MonetDB / MonetDBLite-R

MonetDB reconfigured as an R package - See below for an introduction. Edit
64 stars 13 forks source link

Insert vector from R into existing table column #16

Open gravesee opened 6 years ago

gravesee commented 6 years ago

I would like to use monetDB lite as an alternative to SAS for my medium data problems. To that end I need to add new columns consisting of transformations of existing columns done in R. I have searched the internet and documentation for a solution to this and have not found an answer.

I would like to do something like this:

con <- dbConnect( MonetDBLite::MonetDBLite() , ":memory:" )
dbWriteTable(con, "mtcars", mtcars)

dbSendQuery(con, "ALTER TABLE mtcars ADD COLUMN mpg_per_cyl double")
dbListFields(con, "mtcars")

To update the new column I have tried using databinding, but it seems this only works for one value:

## ?? how to populate new column from R?
insert <- dbSendQuery(con, 'PREPARE INSERT INTO mtcars (mpg_per_cyl) VALUES (?)')

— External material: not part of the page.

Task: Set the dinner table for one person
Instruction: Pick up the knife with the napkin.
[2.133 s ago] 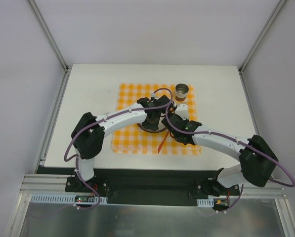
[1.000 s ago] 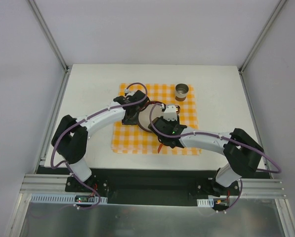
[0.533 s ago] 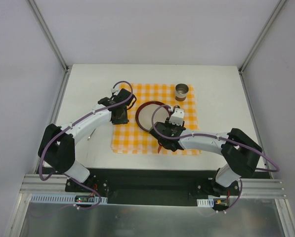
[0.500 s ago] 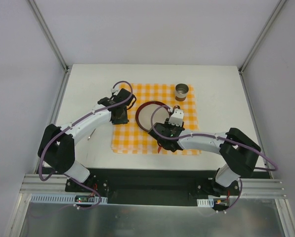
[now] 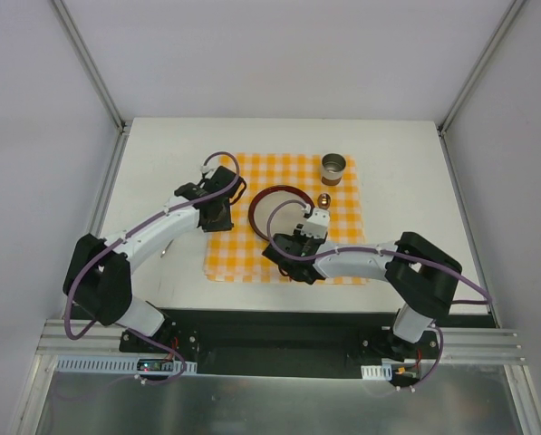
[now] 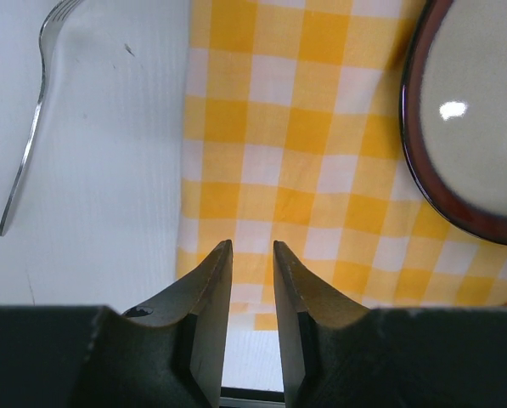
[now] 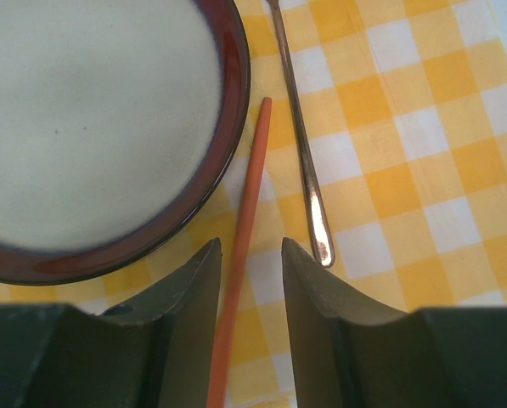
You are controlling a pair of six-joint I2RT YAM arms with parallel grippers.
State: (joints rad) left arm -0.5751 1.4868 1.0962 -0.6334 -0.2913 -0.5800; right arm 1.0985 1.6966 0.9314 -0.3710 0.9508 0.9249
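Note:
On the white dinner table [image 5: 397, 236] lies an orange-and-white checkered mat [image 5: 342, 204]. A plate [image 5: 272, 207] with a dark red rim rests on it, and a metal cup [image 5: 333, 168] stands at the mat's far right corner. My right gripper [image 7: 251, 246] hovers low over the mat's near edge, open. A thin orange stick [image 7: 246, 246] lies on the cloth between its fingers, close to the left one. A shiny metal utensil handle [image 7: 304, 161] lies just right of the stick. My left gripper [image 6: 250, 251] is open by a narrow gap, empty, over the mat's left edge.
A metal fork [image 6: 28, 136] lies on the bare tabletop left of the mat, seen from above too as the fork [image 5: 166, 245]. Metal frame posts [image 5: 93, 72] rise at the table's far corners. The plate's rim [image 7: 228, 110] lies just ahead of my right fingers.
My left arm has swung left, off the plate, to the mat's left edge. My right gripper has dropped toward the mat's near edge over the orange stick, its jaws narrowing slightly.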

> dbBind(insert, list(mpg_per_cyl=mtcars$mpg/mtcars$cyl))
Error in vapply(params, function(x) { : values must be length 1,
 but FUN(X[[1]]) result is length 32
In addition: Warning message:
In if (is.na(x)) "NULL" else if (is.numeric(x) || is.logical(x)) { :
  the condition has length > 1 and only the first element will be used

The documentation for dbSendUpdate has the only reference to placeholders in the MonetDBLite package I could find. I am a bit new to working with DBs so forgive me if I've overlooked something obvious. Does this capability already exist?

hannes commented 6 years ago

After adding the column using ALTER TABLE you can of course do something like dbExecute(con, "UPDATE mtcars SET mpg_per_cyl=mpg/cyl"). But if I understand you correctly that value is computed by R? So what you would like to do is to extend your table with an R-computed column?

gravesee commented 6 years ago

Yes, precisely! I would like to do some computations in R and then either add or update a column using the R vector. I've seen examples that do this by using paste to effectively update row by row, but the column-store nature of MonetDB seems better suited to this model. I hope there is an idiomatic way to accomplish this. This is a fairly common use case for my group where our data is larger than memory but not larger than HDD.

hannes commented 6 years ago

The stand-alone MonetDB version can already do this with R UDFs (see https://www.monetdb.org/content/embedded-r-monetdb). Does this help?